═════ Data
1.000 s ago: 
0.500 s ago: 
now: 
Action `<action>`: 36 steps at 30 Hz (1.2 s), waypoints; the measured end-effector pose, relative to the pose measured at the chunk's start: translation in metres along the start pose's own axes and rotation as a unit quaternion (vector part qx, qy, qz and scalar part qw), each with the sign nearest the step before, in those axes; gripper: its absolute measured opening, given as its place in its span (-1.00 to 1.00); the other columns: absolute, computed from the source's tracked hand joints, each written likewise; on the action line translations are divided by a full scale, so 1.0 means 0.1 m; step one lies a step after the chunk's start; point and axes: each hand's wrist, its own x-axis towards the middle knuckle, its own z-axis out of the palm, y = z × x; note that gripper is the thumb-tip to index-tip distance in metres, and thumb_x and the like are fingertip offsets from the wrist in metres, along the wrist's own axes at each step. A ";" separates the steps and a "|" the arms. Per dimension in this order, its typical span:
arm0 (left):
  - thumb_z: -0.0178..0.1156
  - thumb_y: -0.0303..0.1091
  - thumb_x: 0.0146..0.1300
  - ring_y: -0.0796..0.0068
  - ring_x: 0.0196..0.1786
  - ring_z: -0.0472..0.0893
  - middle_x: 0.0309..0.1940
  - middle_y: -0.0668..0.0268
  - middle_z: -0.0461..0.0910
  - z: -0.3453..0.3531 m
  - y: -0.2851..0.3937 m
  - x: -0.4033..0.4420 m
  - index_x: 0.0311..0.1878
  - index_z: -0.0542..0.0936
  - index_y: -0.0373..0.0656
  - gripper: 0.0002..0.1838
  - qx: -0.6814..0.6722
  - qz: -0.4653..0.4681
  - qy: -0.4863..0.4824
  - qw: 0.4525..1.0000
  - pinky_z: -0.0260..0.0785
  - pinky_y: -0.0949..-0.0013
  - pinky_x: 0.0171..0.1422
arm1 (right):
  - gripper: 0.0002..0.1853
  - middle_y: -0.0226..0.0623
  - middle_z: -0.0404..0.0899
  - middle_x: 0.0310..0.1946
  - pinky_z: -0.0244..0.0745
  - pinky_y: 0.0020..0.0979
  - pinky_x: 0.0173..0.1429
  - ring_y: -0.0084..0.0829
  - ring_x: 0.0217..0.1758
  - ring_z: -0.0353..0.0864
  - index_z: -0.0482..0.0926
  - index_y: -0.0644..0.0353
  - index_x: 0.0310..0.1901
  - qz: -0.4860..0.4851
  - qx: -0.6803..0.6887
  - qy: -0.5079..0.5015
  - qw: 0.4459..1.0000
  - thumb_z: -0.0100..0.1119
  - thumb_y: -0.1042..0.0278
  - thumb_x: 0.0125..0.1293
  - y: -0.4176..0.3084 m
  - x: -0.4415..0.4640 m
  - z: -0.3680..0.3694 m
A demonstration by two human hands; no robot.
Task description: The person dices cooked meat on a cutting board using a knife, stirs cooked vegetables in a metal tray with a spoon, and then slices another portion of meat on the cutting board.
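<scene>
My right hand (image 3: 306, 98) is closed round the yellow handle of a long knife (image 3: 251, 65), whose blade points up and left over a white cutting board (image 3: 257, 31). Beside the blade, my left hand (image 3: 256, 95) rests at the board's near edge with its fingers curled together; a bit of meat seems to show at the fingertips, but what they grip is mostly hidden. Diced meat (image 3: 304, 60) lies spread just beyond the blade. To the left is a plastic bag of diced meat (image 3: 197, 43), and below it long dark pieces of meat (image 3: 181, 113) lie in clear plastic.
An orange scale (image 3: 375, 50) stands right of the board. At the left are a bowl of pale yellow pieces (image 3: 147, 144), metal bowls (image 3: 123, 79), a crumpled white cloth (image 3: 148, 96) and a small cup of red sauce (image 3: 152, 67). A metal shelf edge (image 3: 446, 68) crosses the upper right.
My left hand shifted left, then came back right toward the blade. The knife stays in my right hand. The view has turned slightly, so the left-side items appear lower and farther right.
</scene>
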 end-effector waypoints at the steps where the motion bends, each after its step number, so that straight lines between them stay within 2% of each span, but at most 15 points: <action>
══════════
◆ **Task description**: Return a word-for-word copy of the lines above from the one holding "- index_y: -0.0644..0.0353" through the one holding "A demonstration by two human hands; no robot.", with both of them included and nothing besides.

◆ **Reply**:
  - index_y: -0.0644..0.0353
  - index_x: 0.0310..0.1901
  - qz: -0.4860..0.4851
  - qx: -0.6803..0.6887
  - qy: -0.5079..0.5015
  - qw: 0.4459..1.0000
  - thumb_z: -0.0100..0.1119
  - thumb_y: -0.1042..0.0278
  - thumb_x: 0.0125..0.1293
  - y: -0.4176..0.3084 m
  - x: -0.4415..0.4640 m
  - z: -0.3680..0.3694 m
A demonstration by two human hands; no robot.

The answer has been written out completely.